The National Emergencies Trust has apologised after it mistakenly issued a job advert seeking grant advisers with “protected characteristics” and “lived experience in marginalised communities” who would work for the charity for free.
The advertisement said the NET was “urgently seeking grant assessors with lived experience in marginalised communities with characteristics protected under the Equality Act 2019 to commit five hours per week in June to review several applications for grant funds and advise from an equities perspective".
The brief stated that roles were voluntary, but requested that applicants had “professional experience assessing grant applications/reviewing project budgets".
It added that “lived experience of social and economic marginalisation will be given due consideration if grant assessors choose to self-identify”.
Criticising the move on social media, CharitySoWhite organisers said grant managers based in London earned an average of £44,000 a year, and called on the NET to “pay us for our time”.
The group added that it was “awaiting clarification” from the NET that its distribution partner, UK Community Foundations, was being paid for grant assessments.
“You can’t value lived experience but not put a £ sign against it," the group added. "It’s exploitative.”
Other sector bodies also criticised the advertisement.
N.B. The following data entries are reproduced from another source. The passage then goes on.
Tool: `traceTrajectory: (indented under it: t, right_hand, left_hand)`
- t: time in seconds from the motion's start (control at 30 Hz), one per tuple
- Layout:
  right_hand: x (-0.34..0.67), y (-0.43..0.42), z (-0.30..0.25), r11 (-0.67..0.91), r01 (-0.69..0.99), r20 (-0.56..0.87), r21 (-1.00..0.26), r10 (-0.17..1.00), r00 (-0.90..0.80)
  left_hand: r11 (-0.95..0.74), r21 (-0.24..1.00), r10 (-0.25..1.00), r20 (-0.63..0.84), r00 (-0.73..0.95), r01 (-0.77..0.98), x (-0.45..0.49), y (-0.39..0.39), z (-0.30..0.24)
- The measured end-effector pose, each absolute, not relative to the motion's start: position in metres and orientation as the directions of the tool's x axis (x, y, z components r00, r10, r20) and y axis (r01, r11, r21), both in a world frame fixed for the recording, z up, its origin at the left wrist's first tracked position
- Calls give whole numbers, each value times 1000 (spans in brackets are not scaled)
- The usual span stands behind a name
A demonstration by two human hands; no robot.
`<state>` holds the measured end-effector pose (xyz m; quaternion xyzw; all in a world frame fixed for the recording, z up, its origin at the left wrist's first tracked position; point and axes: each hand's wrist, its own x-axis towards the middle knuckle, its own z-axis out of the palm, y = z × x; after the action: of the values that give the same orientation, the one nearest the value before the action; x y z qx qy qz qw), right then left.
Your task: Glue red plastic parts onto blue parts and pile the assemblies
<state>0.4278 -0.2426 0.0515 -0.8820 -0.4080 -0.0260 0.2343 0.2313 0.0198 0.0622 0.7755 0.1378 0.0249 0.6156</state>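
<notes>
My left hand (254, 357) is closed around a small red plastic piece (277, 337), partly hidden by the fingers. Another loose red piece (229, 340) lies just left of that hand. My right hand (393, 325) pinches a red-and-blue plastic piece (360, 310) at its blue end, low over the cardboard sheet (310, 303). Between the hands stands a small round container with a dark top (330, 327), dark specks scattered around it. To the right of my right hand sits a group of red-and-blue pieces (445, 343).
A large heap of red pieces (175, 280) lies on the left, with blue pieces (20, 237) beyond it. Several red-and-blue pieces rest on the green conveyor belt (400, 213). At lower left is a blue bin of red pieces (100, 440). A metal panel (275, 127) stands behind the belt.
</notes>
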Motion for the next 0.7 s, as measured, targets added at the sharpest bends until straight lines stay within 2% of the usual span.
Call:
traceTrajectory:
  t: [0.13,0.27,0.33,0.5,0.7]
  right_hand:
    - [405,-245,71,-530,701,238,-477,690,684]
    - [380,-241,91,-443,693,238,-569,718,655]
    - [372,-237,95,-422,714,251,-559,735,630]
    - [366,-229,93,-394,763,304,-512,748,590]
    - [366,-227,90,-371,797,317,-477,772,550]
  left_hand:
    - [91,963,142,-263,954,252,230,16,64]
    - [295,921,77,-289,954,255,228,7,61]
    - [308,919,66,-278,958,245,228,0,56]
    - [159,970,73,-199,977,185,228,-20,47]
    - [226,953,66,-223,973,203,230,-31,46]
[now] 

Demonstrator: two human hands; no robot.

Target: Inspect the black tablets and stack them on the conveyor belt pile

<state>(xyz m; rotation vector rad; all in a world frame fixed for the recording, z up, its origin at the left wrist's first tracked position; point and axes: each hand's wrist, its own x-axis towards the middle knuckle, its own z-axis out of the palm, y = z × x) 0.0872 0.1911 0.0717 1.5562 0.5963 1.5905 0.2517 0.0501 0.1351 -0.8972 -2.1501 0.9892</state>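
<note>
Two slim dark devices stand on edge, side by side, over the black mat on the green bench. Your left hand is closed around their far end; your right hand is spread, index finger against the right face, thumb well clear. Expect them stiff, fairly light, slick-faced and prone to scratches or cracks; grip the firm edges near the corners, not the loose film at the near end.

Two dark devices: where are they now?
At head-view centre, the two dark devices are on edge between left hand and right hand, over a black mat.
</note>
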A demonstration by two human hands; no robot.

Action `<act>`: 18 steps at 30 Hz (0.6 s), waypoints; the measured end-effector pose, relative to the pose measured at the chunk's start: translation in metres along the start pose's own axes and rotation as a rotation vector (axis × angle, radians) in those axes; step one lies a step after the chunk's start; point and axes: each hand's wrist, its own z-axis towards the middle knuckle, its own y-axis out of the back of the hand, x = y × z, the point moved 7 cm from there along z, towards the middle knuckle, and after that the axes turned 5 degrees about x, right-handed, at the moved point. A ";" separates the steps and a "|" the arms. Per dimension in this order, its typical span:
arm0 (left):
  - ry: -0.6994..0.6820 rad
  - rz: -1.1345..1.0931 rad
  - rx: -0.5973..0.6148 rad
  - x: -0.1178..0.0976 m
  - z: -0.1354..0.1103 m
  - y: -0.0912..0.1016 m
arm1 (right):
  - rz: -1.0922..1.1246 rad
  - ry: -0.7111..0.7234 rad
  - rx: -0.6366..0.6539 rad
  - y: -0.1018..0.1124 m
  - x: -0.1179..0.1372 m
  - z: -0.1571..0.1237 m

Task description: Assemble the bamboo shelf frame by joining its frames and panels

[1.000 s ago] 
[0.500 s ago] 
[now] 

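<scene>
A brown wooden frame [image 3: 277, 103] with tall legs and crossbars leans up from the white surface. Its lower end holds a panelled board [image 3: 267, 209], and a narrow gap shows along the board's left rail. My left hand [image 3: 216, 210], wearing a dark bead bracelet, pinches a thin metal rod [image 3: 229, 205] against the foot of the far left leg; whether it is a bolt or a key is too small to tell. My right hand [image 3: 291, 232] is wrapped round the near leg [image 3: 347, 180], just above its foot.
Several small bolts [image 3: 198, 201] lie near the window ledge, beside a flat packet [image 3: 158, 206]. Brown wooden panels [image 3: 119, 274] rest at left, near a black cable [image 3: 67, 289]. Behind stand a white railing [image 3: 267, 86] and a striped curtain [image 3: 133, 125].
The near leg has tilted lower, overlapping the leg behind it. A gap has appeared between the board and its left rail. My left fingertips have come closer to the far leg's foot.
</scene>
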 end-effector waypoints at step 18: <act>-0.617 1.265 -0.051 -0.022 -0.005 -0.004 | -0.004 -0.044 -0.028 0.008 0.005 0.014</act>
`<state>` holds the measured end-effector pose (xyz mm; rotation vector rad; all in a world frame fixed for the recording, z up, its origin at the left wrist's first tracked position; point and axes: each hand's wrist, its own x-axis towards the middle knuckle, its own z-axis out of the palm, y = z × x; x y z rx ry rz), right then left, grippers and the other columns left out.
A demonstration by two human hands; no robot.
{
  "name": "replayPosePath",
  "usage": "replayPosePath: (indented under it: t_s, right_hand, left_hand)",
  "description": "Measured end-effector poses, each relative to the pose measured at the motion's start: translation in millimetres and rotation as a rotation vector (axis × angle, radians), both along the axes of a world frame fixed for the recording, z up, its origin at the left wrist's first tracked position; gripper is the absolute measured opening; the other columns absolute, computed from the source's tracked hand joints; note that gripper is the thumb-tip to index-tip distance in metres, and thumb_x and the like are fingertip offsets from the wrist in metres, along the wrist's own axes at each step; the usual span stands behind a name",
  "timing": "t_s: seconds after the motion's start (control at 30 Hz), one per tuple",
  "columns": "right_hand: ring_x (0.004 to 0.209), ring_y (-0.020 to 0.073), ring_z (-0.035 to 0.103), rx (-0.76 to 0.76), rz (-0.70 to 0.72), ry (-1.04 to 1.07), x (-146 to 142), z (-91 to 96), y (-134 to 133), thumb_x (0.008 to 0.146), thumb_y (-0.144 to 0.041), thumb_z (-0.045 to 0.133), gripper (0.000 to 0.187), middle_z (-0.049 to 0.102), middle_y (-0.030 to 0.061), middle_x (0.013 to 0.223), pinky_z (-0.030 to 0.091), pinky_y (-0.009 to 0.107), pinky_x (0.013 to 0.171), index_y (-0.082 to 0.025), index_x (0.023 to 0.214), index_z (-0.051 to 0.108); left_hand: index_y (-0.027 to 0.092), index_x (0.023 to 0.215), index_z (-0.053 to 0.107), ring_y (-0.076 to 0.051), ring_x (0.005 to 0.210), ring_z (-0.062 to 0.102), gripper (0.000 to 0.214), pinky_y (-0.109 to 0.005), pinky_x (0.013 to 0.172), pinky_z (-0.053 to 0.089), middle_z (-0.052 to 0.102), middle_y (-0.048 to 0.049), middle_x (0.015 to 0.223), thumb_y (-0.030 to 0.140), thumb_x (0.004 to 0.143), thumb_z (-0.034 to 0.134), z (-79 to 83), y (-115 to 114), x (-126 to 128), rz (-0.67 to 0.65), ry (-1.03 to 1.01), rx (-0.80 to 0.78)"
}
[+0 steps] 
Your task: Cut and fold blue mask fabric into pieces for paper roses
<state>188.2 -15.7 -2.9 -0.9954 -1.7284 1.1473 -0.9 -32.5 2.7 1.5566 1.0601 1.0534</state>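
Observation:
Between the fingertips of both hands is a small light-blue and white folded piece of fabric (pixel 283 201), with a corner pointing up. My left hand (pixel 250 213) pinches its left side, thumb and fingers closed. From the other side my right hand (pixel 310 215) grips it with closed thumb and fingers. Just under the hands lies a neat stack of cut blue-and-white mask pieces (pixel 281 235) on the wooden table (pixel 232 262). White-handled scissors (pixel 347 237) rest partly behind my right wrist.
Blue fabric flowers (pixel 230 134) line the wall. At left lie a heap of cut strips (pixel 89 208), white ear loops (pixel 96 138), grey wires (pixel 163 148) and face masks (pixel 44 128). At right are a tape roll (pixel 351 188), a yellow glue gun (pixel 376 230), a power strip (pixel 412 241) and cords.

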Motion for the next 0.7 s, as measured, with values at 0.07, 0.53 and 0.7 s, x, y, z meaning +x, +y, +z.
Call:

The Small Charities Coalition called on the NET to “respect contributions from all equally” and the umbrella body the Women’s Resource Centre flagged the “cruel irony of this exploitation”.
The WRC said on Twitter: “That in an apparent attempt to get desperately needed funds to chronically underfunded marginalised groups those very people are being asked to work for free [...] is appalling.”
Earlier this week, Third Sector revealed that three BAME sector leaders had resigned from an equity working group set up by the NET in May, expressing concerns that their presence was simply to “validate decisions that had already been made".
In a statement to Third Sector, John Herriman, chief executive of the NET, said: “We have been exploring all opportunities to recruit grant-makers, both paid and unpaid.
“Unfortunately, an advertisement was issued in error, without appropriate review and sign-off. This should not have happened. We understand why this would have caused concern and apologise for the error.
“We are 11 weeks into our first-ever appeal during an extremely complex crisis and are moving at pace to ensure that urgent needs around the UK can be met.
“However, we also recognise significant injustices exist within our society and are currently taking the opportunity to reflect on our approach to the next stage of the appeal.
“We are deeply committed to ensuring that the way we operate reflects the communities we serve.”
In a comment sent to Third Sector before the NET said the advertisement had been issued in error, CharitySoWhite organisers said: “This kind of pay disparity comes from knee-jerk, tokenistic responses and reinforces the socio-economic barriers that keep the marginalised communities they are purporting to reach out of the sector.
“If the charity sector wants to do better, it needs to take an anti-oppression lens and embed this in its working practices. It must do the work of dismantling the values, the structures and the behaviours that uphold the structures that discriminate in this way.”
It also urged anyone thinking of making a donation to the NET’s Covid-19 Appeal via the replay of the 1966 World Cup final between England and West Germany, airing on Channel 4 this weekend, to reconsider.
“We do not trust that the funds raised will be distributed to the communities most targeted by this crisis,” the CharitySoWhite statement said.
“We are asking all those considering supporting the NET this weekend to support either Resourcing Racial Justice or Black Lives Matter UK."